▸ **WORK INSTRUCTIONS**
Line by line, transcribe the data shown below.

▸ **DATA EXTRACT**
BEGIN

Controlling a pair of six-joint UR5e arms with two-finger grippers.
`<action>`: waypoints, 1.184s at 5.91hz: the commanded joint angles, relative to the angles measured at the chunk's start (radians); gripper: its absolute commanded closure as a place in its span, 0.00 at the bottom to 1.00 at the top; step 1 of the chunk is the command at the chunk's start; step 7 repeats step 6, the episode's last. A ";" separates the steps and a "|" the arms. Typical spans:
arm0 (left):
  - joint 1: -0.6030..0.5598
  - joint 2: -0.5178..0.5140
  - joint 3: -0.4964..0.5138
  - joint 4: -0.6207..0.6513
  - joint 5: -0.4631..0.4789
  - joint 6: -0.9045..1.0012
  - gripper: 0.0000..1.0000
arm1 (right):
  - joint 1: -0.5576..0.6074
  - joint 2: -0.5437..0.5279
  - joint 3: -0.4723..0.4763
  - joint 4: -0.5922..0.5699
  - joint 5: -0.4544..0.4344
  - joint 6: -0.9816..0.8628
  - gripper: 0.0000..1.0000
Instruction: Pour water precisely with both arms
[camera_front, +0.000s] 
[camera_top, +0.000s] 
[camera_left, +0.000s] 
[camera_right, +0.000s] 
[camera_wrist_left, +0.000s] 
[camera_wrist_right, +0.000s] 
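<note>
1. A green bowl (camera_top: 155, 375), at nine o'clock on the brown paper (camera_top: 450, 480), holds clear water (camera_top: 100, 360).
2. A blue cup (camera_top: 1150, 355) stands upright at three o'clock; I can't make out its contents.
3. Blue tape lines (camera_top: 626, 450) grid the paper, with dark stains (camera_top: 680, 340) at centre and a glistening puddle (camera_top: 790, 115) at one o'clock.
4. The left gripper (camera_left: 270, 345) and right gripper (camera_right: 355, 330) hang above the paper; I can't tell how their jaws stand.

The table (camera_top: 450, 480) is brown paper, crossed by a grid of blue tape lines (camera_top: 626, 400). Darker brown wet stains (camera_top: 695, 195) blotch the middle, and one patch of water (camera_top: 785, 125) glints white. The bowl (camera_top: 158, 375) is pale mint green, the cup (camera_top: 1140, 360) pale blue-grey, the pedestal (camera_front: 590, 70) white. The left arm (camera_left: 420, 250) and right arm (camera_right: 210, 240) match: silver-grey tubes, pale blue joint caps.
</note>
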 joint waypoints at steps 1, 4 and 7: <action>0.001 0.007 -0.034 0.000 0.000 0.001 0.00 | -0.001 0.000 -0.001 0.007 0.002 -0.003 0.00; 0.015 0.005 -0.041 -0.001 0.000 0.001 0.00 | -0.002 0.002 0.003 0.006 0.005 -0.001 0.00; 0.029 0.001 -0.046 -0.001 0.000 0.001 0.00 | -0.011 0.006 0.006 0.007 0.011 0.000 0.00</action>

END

▸ **PROBLEM SOLUTION**
Controlling a pair of six-joint UR5e arms with two-finger grippers.
`<action>`: waypoints, 1.184s at 5.91hz: the commanded joint angles, relative to the angles measured at the chunk's start (radians); gripper: its absolute commanded closure as a place in its span, 0.00 at the bottom to 1.00 at the top; step 1 of the chunk is the command at the chunk's start; step 7 repeats step 6, the episode's last. A ";" separates the steps and a "|" the arms. Typical spans:
arm0 (left):
  - joint 1: -0.6030..0.5598
  - joint 2: -0.5178..0.5140
  - joint 3: -0.4964..0.5138
  - joint 4: -0.6207..0.6513
  - joint 5: -0.4631..0.4789
  - joint 6: -0.9045..1.0012
  - gripper: 0.0000..1.0000
arm1 (right):
  - joint 1: -0.5576..0.6074
  - joint 2: -0.5437..0.5279
  - joint 3: -0.4723..0.4763
  - joint 4: -0.5922..0.5699
  - joint 5: -0.4544..0.4344
  - joint 6: -0.9816..0.8628
  - gripper: 0.0000..1.0000
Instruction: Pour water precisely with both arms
[camera_front, +0.000s] 
[camera_top, +0.000s] 
[camera_left, +0.000s] 
[camera_right, +0.000s] 
[camera_wrist_left, +0.000s] 
[camera_wrist_right, +0.000s] 
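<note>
1. A green bowl (camera_top: 155, 375), at nine o'clock on the brown paper (camera_top: 450, 480), holds clear water (camera_top: 100, 360).
2. A blue cup (camera_top: 1150, 355) stands upright at three o'clock; I can't make out its contents.
3. Blue tape lines (camera_top: 626, 450) grid the paper, with dark stains (camera_top: 680, 340) at centre and a glistening puddle (camera_top: 790, 115) at one o'clock.
4. The left gripper (camera_left: 270, 345) and right gripper (camera_right: 355, 330) hang above the paper; I can't tell how their jaws stand.

The table (camera_top: 450, 480) is brown paper, crossed by a grid of blue tape lines (camera_top: 626, 400). Darker brown wet stains (camera_top: 695, 195) blotch the middle, and one patch of water (camera_top: 785, 125) glints white. The bowl (camera_top: 158, 375) is pale mint green, the cup (camera_top: 1140, 360) pale blue-grey, the pedestal (camera_front: 590, 70) white. The left arm (camera_left: 420, 250) and right arm (camera_right: 210, 240) match: silver-grey tubes, pale blue joint caps.
</note>
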 joint waypoints at steps 1, 4 and 7: <action>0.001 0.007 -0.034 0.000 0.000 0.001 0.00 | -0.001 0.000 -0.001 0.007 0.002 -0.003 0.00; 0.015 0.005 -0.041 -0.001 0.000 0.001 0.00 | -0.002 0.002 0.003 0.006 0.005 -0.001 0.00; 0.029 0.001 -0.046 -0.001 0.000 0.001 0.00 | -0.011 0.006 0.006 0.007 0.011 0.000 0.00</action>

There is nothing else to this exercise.